Data from the volcanoes is transmitted back to the Vanuatu Meteorology and Geohazards Department (VMGD) in Port Vila. where technicians will be able to monitor and provide timely warnings to the communities on the islands. Volcano experts from our team up in Wairakei have helped train these technicians in the skills needed for installing and maintaining the new instruments, so the benefits of the project will be sustainable.Head of the Volcanology Department at GNS Science, Gill Jolly, has also spent time working closely with scientists in Vanuatu to develop procedures for triggering warnings of volcanic activity in the islands.
Now for the fun part!
I spent last week in sunny Vanuatu and had an amazing time exploring and snorkeling! We were based in Port Vila, the capital of Vanuatu, which is on the island of Efate.

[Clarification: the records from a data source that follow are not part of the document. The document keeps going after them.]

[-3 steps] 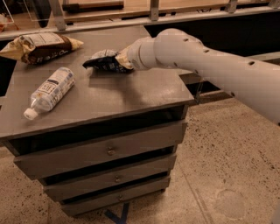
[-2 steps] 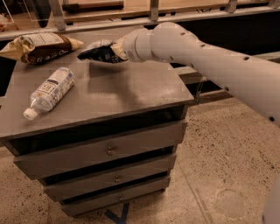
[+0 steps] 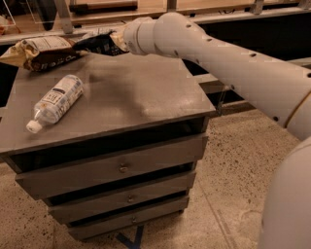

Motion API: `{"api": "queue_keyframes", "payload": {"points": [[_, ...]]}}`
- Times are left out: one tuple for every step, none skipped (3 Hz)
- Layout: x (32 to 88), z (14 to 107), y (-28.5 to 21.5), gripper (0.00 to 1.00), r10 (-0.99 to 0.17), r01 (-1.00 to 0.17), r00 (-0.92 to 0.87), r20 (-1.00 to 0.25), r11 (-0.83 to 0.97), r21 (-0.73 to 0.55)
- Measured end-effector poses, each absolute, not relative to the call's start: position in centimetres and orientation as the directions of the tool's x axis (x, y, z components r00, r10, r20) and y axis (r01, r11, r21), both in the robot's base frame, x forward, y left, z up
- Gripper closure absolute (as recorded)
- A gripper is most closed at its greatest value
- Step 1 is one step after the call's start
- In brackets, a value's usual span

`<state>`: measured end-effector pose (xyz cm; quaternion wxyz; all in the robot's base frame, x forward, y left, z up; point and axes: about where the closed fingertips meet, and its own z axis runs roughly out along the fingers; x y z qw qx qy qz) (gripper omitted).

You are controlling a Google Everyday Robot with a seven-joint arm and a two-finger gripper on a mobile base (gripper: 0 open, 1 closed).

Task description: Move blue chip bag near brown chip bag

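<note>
The blue chip bag [image 3: 98, 43] is dark and wrinkly and hangs just above the back edge of the grey cabinet top [image 3: 131, 92]. My gripper [image 3: 114, 41] is shut on its right end, at the tip of the white arm that reaches in from the right. The brown chip bag [image 3: 41, 51], puffy with tan ends and a white label, lies at the back left corner. The blue bag's left tip is right beside the brown bag's right end; I cannot tell whether they touch.
A clear plastic bottle [image 3: 56, 102] with a white label lies on its side at the left of the cabinet top, cap toward the front. The cabinet has three drawers [image 3: 121, 168]. A shelf rail [image 3: 228, 14] runs behind. Speckled floor lies to the right.
My gripper has carried the blue chip bag left and toward the back of the cabinet top, closing the gap to the brown chip bag. The bottle and the brown bag have not moved.
</note>
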<state>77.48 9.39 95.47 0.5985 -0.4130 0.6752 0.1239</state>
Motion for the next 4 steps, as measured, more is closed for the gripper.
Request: {"api": "queue_keyframes", "payload": {"points": [[78.2,95.3,11.3,1.0,-0.401,-0.726,0.063,-0.914,0.609,-0.318],[78.5,95.0,12.9,1.0,-0.397,-0.745,0.065,-0.916,0.591,-0.309],[78.5,94.6,14.2,0.82,-0.388,-0.758,0.056,-0.92,0.584,-0.292],[78.4,94.4,14.8,0.58,-0.384,-0.762,0.049,-0.922,0.583,-0.283]]}}
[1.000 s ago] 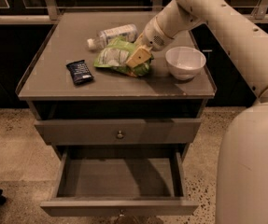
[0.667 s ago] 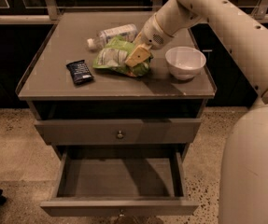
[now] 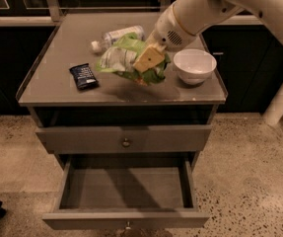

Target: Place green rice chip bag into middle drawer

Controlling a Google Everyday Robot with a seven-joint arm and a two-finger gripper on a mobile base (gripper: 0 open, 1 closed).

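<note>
crinkly green foil chip bag [image 3: 119,58] hanging just above the smooth grey bench [image 3: 52,90], gripper [image 3: 150,59] jaws pinched tight on its right side, round white bowl [image 3: 194,65] just beside, shallow boxy middle drawer [image 3: 126,187] open below

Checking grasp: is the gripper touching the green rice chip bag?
Touching: camera view shows the gripper clamped on the green rice chip bag above the countertop.

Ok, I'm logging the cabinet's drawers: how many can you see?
2. A closed drawer just under the cabinet top; the middle drawer below it, pulled open. Others may be hidden below. The end effector, over the top, grips the green rice chip bag.
</note>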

On my last day there i went for a day trip to the island Tanna, which is an hour south (on a small plane) and is home to the volcano Mt Yasur.
|Looking over to Mt Yasur|
And after 90-bumpy-minutes by 4WD you are at the base of the volcano, it is surrounded by a huge ash plane which looked awesome (and was quite fun in the 4WD)
|The ash planes|
We then picked up a guide and did some more 'extreme' 4wheeldriving to get up near the top of the volcano and then its a 15min walk up to the top of the crater.
|Thats our guide - with bare feet .....|
The view was amazing and the sounds that the volcano makes are impressive! Every 5min or so you would hear a large boom and see huge 'lava bombs' thrown up into the air and thump back down onto the crater wall.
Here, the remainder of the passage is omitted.